§ Assigned task: Everything in the data except the pictures belongs in your answer, copied exactly.

§ Given data:

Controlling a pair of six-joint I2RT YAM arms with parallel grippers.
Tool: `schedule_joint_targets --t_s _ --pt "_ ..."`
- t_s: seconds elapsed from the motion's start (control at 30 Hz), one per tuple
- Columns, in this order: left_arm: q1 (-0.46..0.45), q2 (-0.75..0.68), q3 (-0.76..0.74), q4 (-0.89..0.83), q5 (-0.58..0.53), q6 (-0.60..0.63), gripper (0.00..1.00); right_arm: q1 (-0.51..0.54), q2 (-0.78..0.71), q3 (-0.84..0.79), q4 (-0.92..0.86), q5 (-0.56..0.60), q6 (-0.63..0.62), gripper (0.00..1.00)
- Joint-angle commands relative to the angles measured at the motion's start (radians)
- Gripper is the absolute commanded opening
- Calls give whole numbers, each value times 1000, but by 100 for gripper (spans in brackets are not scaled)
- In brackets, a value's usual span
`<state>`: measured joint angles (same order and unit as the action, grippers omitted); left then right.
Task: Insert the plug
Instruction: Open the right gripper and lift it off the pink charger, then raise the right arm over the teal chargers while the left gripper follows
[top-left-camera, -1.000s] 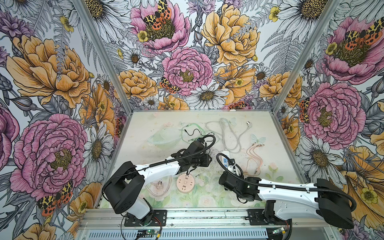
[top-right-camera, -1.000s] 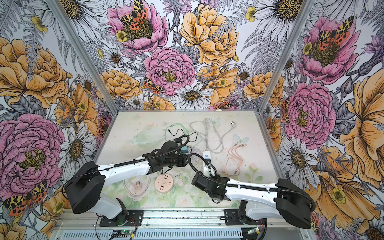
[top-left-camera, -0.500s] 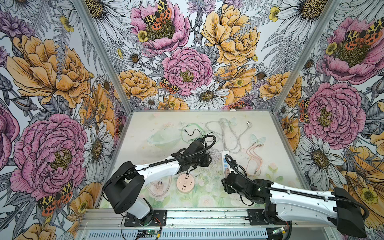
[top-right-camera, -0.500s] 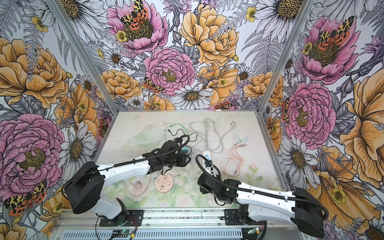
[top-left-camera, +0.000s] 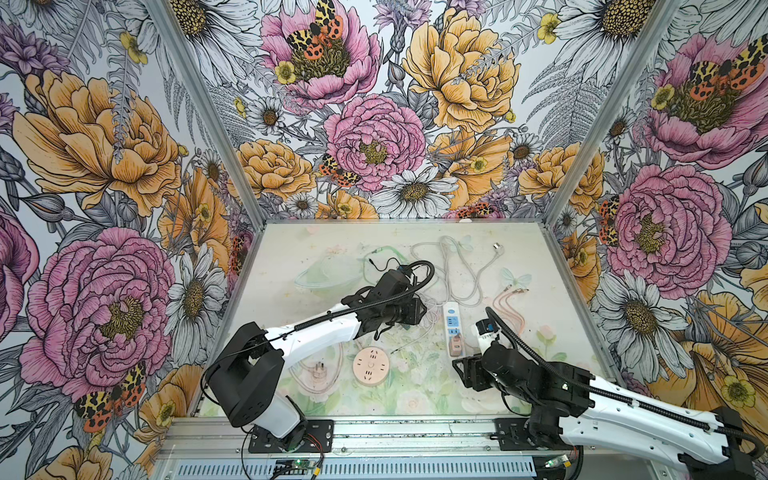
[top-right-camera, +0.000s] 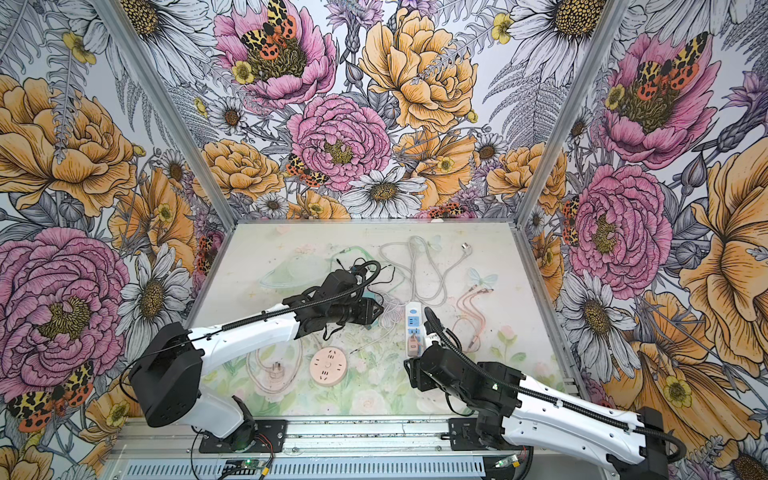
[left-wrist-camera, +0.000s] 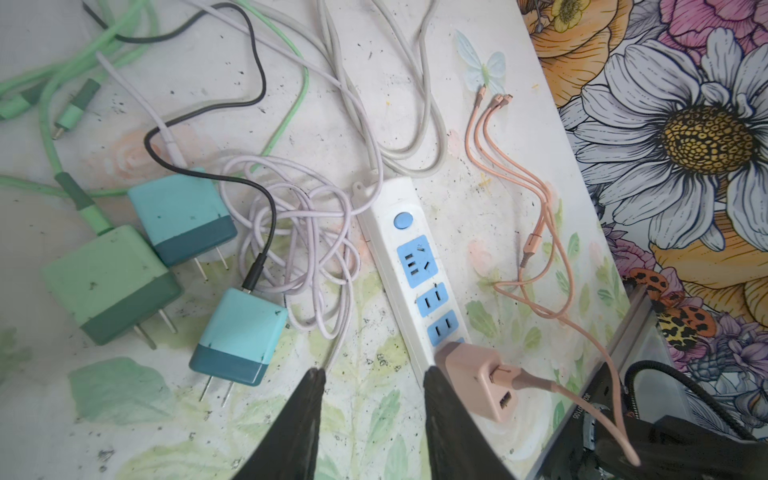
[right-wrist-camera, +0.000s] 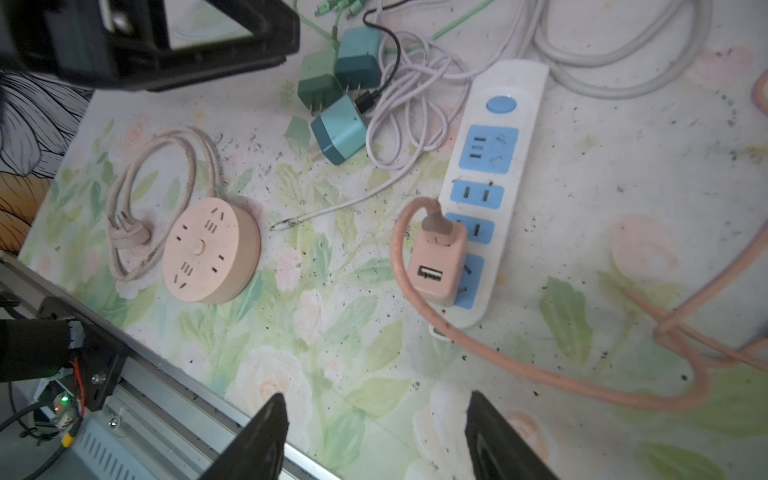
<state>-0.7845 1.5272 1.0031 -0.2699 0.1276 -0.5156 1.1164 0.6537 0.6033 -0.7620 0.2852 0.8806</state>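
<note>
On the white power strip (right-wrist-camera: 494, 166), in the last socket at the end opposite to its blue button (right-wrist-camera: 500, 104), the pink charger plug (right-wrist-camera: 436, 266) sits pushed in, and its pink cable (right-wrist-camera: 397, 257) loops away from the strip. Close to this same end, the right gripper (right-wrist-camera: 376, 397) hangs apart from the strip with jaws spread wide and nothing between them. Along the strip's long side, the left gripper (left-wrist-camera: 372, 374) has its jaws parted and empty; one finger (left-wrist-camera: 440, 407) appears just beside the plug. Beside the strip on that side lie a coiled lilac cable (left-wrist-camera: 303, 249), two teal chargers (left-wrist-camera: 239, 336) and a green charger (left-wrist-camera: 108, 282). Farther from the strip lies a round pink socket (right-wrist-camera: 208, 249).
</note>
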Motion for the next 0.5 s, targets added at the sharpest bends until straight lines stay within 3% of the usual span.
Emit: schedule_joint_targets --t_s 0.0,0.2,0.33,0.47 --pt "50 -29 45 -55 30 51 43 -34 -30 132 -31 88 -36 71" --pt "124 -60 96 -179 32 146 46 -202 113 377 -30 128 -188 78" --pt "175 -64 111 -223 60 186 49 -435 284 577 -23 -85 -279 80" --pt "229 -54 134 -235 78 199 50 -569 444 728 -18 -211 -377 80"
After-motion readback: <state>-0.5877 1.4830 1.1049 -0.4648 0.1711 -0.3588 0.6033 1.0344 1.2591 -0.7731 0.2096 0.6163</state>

§ Solution to the problem:
Controlling a pair of six-joint I2RT YAM arms with parallel grippers.
Tool: `schedule_joint_targets --t_s _ --pt "_ ..."`
- t_s: seconds elapsed from the motion's start (control at 30 Hz), one per tuple
- Columns, in this order: left_arm: q1 (-0.46..0.45), q2 (-0.75..0.68), q3 (-0.76..0.74), q4 (-0.89..0.83), q5 (-0.58..0.53), q6 (-0.60..0.63), gripper (0.00..1.00); right_arm: q1 (-0.51..0.54), q2 (-0.78..0.71), q3 (-0.84..0.79), q4 (-0.92..0.86), q5 (-0.56..0.60), q6 (-0.63..0.62), gripper (0.00..1.00)
- Joint-angle commands relative to the angles measured at the motion's start (radians)
- Gripper is the absolute commanded opening
- Calls give whole numbers, each value times 1000, but by 100 for gripper (spans in brackets are not scaled)
- In brackets, a value's usual span
`<state>`: measured joint angles (same order and unit as the action, grippers omitted); left then right.
Task: Insert the plug
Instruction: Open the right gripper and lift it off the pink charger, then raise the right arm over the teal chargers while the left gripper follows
[top-left-camera, -1.000s] 
[top-right-camera, -1.000s] 
[top-left-camera, -0.500s] 
[top-right-camera, -0.500s] 
[top-left-camera, +0.000s] 
[top-right-camera, +0.000s] 
[left-wrist-camera, +0.000s] 
[right-wrist-camera, +0.000s] 
<state>-0.7845 1.5272 1.0031 -0.2699 0.1276 -0.5156 1.1164 0.6537 0.6033 -0.7620 0.2852 0.8806</state>
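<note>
On the white power strip (right-wrist-camera: 494, 166), in the last socket at the end opposite to its blue button (right-wrist-camera: 500, 104), the pink charger plug (right-wrist-camera: 436, 266) sits pushed in, and its pink cable (right-wrist-camera: 397, 257) loops away from the strip. Close to this same end, the right gripper (right-wrist-camera: 376, 397) hangs apart from the strip with jaws spread wide and nothing between them. Along the strip's long side, the left gripper (left-wrist-camera: 372, 374) has its jaws parted and empty; one finger (left-wrist-camera: 440, 407) appears just beside the plug. Beside the strip on that side lie a coiled lilac cable (left-wrist-camera: 303, 249), two teal chargers (left-wrist-camera: 239, 336) and a green charger (left-wrist-camera: 108, 282). Farther from the strip lies a round pink socket (right-wrist-camera: 208, 249).
</note>
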Motion for the next 0.5 s, targets added at the sharpest bends until straight lines stay within 3% of the usual span.
Emit: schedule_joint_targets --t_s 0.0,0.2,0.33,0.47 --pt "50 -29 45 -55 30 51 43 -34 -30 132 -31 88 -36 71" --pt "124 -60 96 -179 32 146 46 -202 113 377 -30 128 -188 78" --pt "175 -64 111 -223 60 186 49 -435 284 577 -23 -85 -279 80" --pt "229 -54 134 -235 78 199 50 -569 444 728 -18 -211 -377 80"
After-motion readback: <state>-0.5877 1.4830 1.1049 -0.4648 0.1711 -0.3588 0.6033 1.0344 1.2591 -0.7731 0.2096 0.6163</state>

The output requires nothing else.